The Federal Trade Commission didn’t know who was buying sponsored links for the search term "Making Home Affordable" and then redirecting traffic from the Web site of the Obama administration’s free mortgage relief program to their own commercial sites. But the FTC wanted them to stop.
So on Friday, the government obtained a temporary restraining order against "one or more persons who are unknown to the agency at this time because the defendants have cloaked their practices in the anonymity of the Internet," the FTC said in a press release.
According to the FTC’s complaint, the defendants purchased "sponsored links" for their advertising on the results pages of Internet search engines including Yahoo, MSN.com, altavista.com and alltheweb.com.
When consumers searched for "making home affordable" or similar search terms, the defendants’ ads displayed the Web site address "makinghomeaffordable.gov," the official Web site for the Making Home Affordable program.

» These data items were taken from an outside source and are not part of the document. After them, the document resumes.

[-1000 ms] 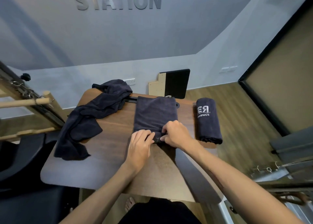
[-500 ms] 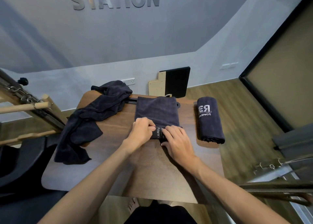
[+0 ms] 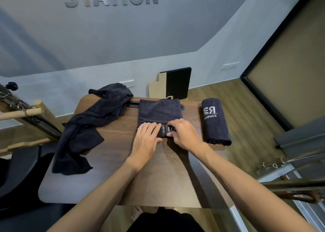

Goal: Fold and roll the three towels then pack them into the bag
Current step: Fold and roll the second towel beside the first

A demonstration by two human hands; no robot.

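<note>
A dark folded towel [image 3: 159, 111] lies lengthwise in the middle of the brown table [image 3: 112, 161]. Its near end is curled into a roll showing white lettering. My left hand [image 3: 146, 139] and my right hand [image 3: 183, 134] both press on that roll, fingers curled over it. A finished rolled towel [image 3: 215, 122] with a white logo lies at the table's right edge. A third dark towel [image 3: 88, 126] sprawls unfolded over the table's left side and hangs off the edge. No bag is clearly visible.
A black and plywood board [image 3: 173, 84] leans on the wall behind the table. Wooden bars and a dark frame [image 3: 26, 112] stand at the left. Metal equipment with hooks [image 3: 290, 165] sits low at the right. A black seat [image 3: 21, 170] is at lower left.
Both hands have rolled the towel's near end farther away from me; the roll is thicker and white lettering now shows between the hands.
</note>
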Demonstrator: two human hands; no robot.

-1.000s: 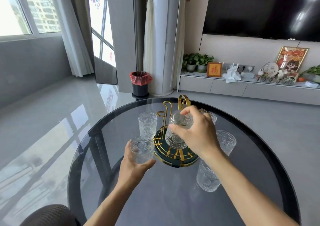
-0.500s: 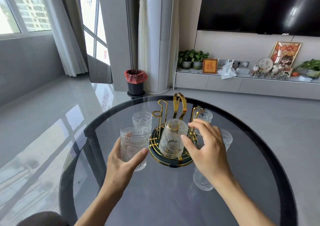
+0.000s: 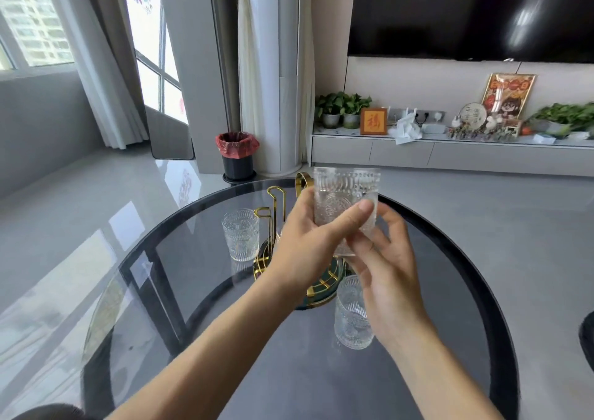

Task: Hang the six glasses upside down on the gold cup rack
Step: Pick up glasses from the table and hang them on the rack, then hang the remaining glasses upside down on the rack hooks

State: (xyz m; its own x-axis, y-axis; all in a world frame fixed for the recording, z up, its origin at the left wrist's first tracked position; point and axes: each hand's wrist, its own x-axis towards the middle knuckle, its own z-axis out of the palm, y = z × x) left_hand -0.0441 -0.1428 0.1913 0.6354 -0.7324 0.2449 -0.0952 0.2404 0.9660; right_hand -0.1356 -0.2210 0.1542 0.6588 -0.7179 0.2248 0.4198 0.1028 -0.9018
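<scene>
A clear embossed glass [image 3: 345,201] is held up above the gold cup rack [image 3: 275,209], rim upward. My left hand [image 3: 305,246] grips its side, thumb across the front. The fingertips of my right hand [image 3: 385,271] close on the glass's lower part and base. The rack's green and gold base [image 3: 319,289] shows under my wrists; most of the rack and anything hung on it is hidden by my hands. A second glass [image 3: 240,235] stands upright left of the rack, and a third glass [image 3: 352,316] stands in front of it on the right.
Everything rests on a round dark glass table [image 3: 466,259] with a black rim. Beyond it are a bin with a red liner [image 3: 238,154] and a low TV shelf [image 3: 450,156] with plants and ornaments. A dark object [image 3: 587,339] sits at the right edge.
My left hand lifted its glass from the table's left side up over the rack. My right hand left the hung glass and came onto this one's base.
</scene>
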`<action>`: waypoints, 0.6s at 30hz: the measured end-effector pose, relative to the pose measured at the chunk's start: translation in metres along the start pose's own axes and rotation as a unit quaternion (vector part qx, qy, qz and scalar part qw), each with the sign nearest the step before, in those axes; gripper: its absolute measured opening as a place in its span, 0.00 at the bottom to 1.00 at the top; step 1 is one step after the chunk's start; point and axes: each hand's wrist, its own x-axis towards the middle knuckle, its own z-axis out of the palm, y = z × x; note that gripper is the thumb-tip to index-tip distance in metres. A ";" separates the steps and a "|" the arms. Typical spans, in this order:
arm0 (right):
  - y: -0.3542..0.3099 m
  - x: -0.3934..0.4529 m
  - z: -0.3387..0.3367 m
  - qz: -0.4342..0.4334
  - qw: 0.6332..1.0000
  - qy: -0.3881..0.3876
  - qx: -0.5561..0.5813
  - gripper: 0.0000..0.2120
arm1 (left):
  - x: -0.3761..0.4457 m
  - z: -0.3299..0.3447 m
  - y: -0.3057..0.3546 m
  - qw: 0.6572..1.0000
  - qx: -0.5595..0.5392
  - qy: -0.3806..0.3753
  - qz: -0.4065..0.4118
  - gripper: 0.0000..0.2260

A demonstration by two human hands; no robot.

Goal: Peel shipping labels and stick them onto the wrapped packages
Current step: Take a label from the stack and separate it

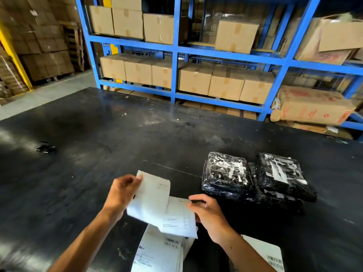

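Above the black table [98, 134] I hold a white shipping label [176, 216] that is partly peeled from its backing sheet [151, 193]. My left hand [121, 193] pinches the curled-up backing at its top corner. The printed label's right edge is pinched by my right hand [208, 214]. Two packages wrapped in clear plastic lie to the right: one [227, 173] nearer me and another [280, 173] beside it, resting on a third dark package. More labels [161, 252] lie under my hands.
Another label sheet [273, 256] lies at the bottom right. A small dark object [46, 147] sits on the table's left. Blue shelving [174, 50] filled with cardboard boxes stands behind the table, and stacked cartons [43, 46] fill the far left.
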 end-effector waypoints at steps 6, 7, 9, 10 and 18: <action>0.030 -0.002 0.022 0.051 0.987 -0.067 -0.137 0.07 | 0.003 -0.004 0.017 0.997 -0.067 0.022 -0.011 0.15; 0.038 -0.001 0.026 0.045 0.981 -0.077 -0.171 0.06 | 0.001 -0.001 0.018 0.997 -0.069 0.015 -0.016 0.15; 0.050 0.001 0.028 0.015 0.965 -0.083 -0.248 0.04 | -0.003 0.003 0.019 0.997 -0.072 0.005 -0.031 0.15; 0.052 0.002 0.028 -0.012 0.949 -0.085 -0.302 0.02 | -0.005 0.005 0.020 0.996 -0.079 0.004 -0.035 0.15; -0.009 -0.005 -0.006 -0.137 0.938 -0.151 -0.279 0.05 | -0.011 0.024 0.035 0.990 -0.117 -0.010 -0.077 0.14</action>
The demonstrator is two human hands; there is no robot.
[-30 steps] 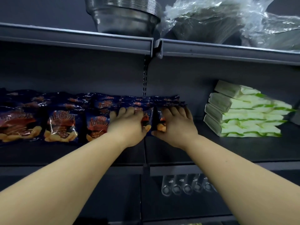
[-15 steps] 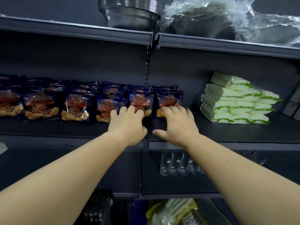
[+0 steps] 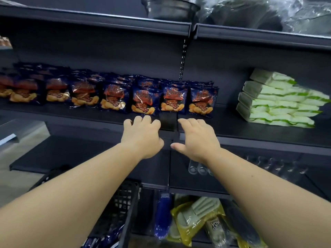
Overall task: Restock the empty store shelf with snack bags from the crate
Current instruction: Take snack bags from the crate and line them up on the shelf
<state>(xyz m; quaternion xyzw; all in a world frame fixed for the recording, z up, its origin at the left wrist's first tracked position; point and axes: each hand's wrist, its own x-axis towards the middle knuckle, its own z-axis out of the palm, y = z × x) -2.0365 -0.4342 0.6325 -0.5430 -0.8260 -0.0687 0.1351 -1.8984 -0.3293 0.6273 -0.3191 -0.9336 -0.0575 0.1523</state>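
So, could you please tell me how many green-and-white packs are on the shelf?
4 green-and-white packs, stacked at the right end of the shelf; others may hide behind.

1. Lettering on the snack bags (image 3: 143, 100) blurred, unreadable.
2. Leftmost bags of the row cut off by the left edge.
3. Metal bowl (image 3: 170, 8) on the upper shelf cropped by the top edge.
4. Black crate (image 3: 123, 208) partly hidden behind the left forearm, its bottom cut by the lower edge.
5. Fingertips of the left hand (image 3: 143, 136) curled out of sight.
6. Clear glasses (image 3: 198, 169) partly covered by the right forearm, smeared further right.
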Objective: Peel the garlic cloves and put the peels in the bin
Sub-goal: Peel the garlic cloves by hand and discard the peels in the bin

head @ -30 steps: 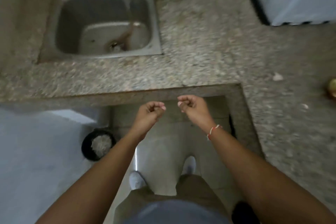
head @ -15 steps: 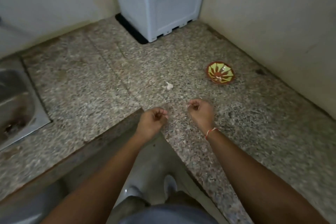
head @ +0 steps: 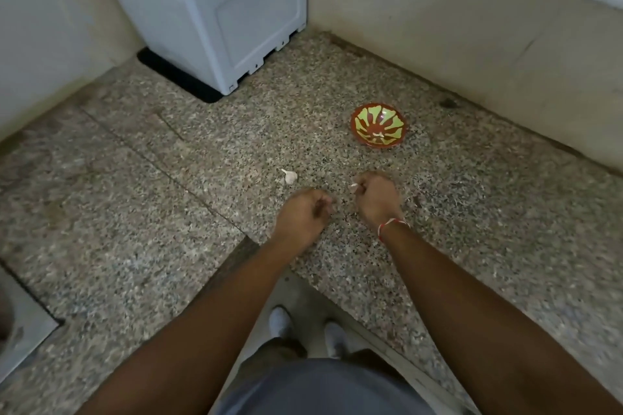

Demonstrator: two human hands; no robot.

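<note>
The left hand (head: 301, 212) is curled up with nothing seen in it. The right hand (head: 376, 199) pinches a small white bit (head: 354, 186). A garlic clove (head: 289, 176) lies on the counter (head: 168, 212) at 11 o'clock from the left hand. A bowl (head: 378, 125) sits at 12 o'clock from the right hand.

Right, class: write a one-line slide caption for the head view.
Both hands, left hand and right hand, hover curled over the granite counter near a garlic clove and patterned bowl.
</note>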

But consumers who clicked on the advertised hyperlinks were instead diverted to commercial Web sites that solicited visitors for paid loan modification services, and required them to enter "personally identifying and confidential financial information."

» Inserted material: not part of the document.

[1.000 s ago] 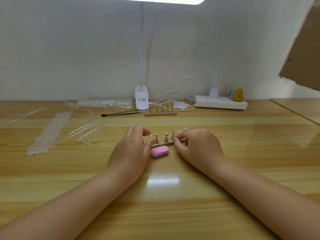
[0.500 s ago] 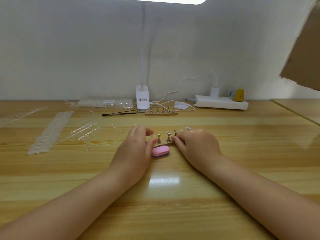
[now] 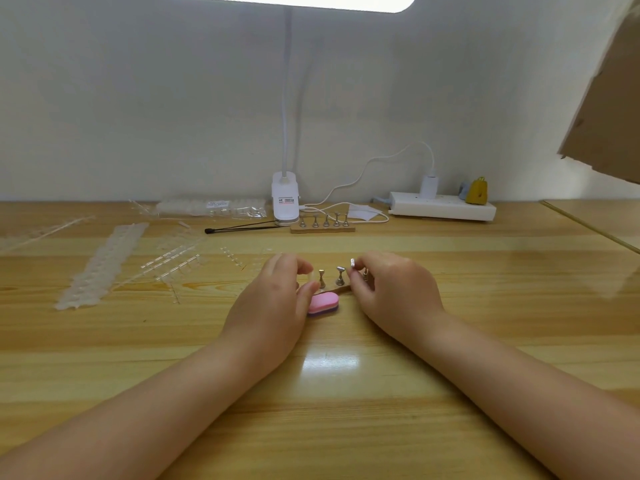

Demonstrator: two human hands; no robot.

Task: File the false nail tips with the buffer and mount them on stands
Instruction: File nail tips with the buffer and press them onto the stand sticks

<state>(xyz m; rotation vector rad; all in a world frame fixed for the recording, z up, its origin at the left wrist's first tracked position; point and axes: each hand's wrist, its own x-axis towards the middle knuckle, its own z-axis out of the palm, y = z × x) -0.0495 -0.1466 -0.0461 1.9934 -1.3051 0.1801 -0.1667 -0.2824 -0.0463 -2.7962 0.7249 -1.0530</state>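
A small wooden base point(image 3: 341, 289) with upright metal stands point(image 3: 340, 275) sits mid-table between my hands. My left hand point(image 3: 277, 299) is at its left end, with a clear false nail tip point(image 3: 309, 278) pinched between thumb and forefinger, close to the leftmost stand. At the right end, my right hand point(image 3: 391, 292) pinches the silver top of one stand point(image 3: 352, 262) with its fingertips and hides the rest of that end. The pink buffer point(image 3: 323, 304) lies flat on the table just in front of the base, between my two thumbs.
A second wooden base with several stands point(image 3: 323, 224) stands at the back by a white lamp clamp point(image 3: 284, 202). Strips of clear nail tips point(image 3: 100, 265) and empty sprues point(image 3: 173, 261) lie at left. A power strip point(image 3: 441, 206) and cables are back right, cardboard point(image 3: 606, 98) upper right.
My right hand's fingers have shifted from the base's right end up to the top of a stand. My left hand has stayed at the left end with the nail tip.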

The joint action by the FTC and Treasury Department investigators "demonstrates our joint resolve to stop in its tracks any individual or organization that attempts to fraudulently profit off of a national crisis," said Neil Barofsky, the special inspector general for the Troubled Asset Relief Program (TARP), in a statement.
The restraining order issued by Judge Colleen Kollar-Kotelly of the U.S. District Court for Washington, D.C., requires the four search-engine providers to identify those who paid them to place the ads, and to refuse ads that contain active hyperlinks that are labeled "MakingHomeAffordable.gov" or any other domain name containing ".gov."